The Boogaloo movement also sometimes uses similar-sounding words such as “big igloo”—hence the igloo images sometimes connected to it—and “big luau,” which is why many members wear Hawaiian print shirts. (One symbol for the group is a modified black-and-white American flag with a Hawaiian-print stripe and an igloo on it.)
In addition, some members have used hashtag terms such as “#CNN” and terms like “CNN Bois,” Bryst says.
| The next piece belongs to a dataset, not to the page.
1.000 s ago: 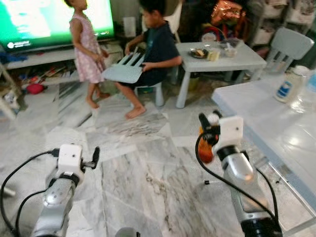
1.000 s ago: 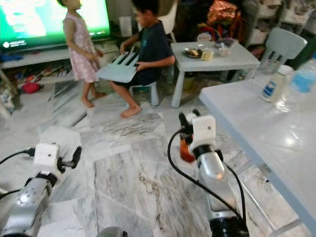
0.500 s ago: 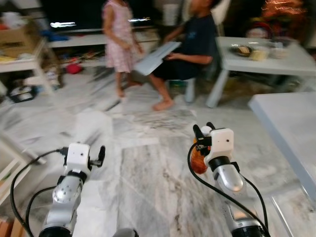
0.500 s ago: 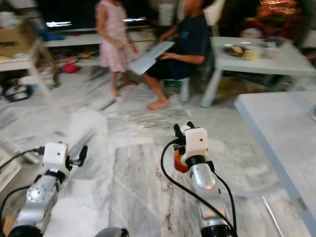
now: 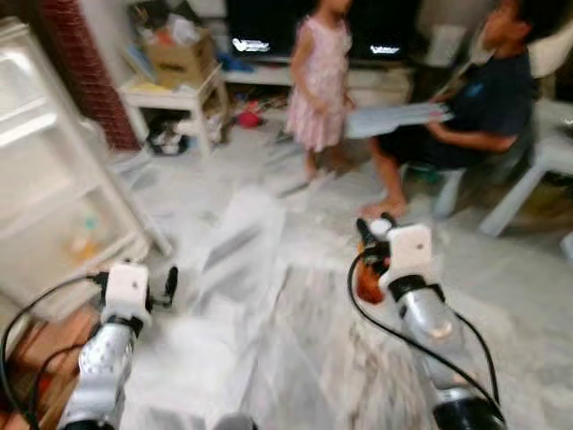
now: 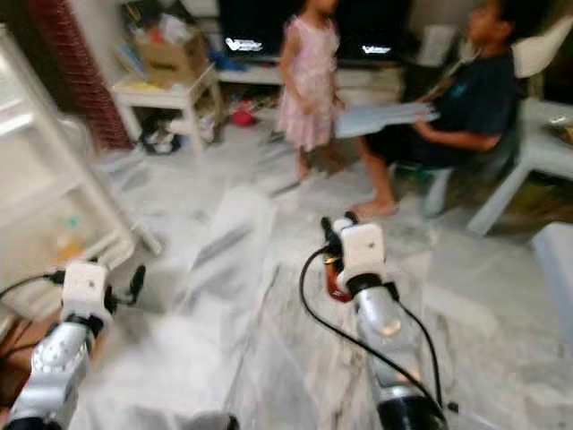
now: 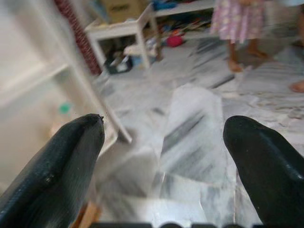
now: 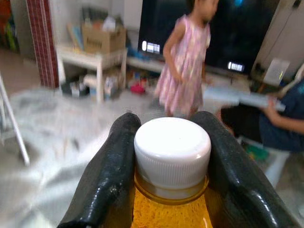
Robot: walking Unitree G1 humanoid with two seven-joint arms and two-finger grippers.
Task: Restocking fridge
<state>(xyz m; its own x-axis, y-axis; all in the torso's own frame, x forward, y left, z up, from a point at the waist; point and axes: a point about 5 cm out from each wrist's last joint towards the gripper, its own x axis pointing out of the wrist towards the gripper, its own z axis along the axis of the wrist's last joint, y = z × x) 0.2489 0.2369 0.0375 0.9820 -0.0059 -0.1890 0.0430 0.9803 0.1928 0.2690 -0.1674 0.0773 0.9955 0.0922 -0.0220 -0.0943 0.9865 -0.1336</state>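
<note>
Gripping just under its white screw cap, the right gripper (image 8: 168,190) has its two black fingers (image 8: 111,175) closed on a bottle of orange-yellow liquid (image 8: 171,209), carried upright above the grey-veined marble floor (image 5: 269,358). The left gripper (image 7: 164,142) hangs with its fingers spread wide and holds nothing. At the robot's left stands what looks like a white open fridge door with shelves (image 5: 54,188), though the picture is blurred. Ahead, a person in a pink dress (image 5: 320,72) stands beside a seated person in a dark shirt (image 5: 483,98).
</note>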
These terms are both a way to identify themselves to other members and to hide their activities from those who aren’t in the know, he says.
Because it isn’t a membership organization and it has no leadership structure, it’s difficult to determine the prevalence of the movement, Bryst says.
Bryst says law enforcement should pay attention to the activities of the Boogaloo movement, even when they are engaged in constitutionally protected activities.
“It’s not a bad idea to make law enforcement aware, because sometimes it can be a harbinger and sometimes it can help to establish a pattern, or be helpful in terms of a future investigation,” Bryst said.
Spokespeople from the Santa Cruz and Watsonville police departments and the Santa Cruz County Sheriff’s Office, all had similar statements: yes, we’re aware of the group but no, we’re not concerned that there’s any imminent threat from the Boogaloo movement.
“We do pay attention to various hate groups in the city and in the county,” SCPD spokeswoman Joyce Blaschke said.
Boogaloo members claim that their community is peaceful, and not a hate group.
Duncan Lent, who goes by “Boogalooboi” on social media, lives in the Appalachian region. He estimates that between 500,000-1,000,000 people around the U.S. identify with the movement, with members communicating largely through social media. But with platforms clamping down on language associated with Boogaloo, many are turning to local, in-person networking, he says.
Lent says he doesn’t believe Carrillo speaks for the movement, adding that the group pretty much “excommunicated” Carrillo after he was arrested for murder. (Carrillo allegedly wrote “boog” in his own blood after his crime spree—an apparent reference to the movement. He also had at least one Boogaloo patch and met his accomplice Robert Justus through the movement.)
Guns are central to the Boogaloo group’s ideology, though.
Lent says he began to identify with the term “Boogaloo” years ago while working in a gun shop, and saw lawmakers pass laws that he viewed as onerous. This includes legislation governing barrel length, and a law banning bump-stocks, which came in the wake of the October 2017 shooting in Las Vegas that killed 59 and wounded 412. Bump stocks replace the stock on a rifle, which allows the recoil to “bump” the rifle back and forth against the trigger finger, making rapid fire easier.
“The point of the Boogaloo movement is for us and generations moving forward to maintain the freedoms that this country was founded with,” Lent says.
In June, Facebook removed 220 Facebook accounts, 106 Facebook groups, 95 Instagram accounts and 28 Facebook pages associated with the Boogaloo movement, for fear they were planning violent attacks.
Bryst, of the ADL, says some companies have been more proactive than others when it comes to enforcing violations.
“What we do find is that extremist groups like this have found it easier to spread their messaging in the age of social media,” Bryst says, “and there are some social media platforms that have done a better job of eliminating those that violate their terms.”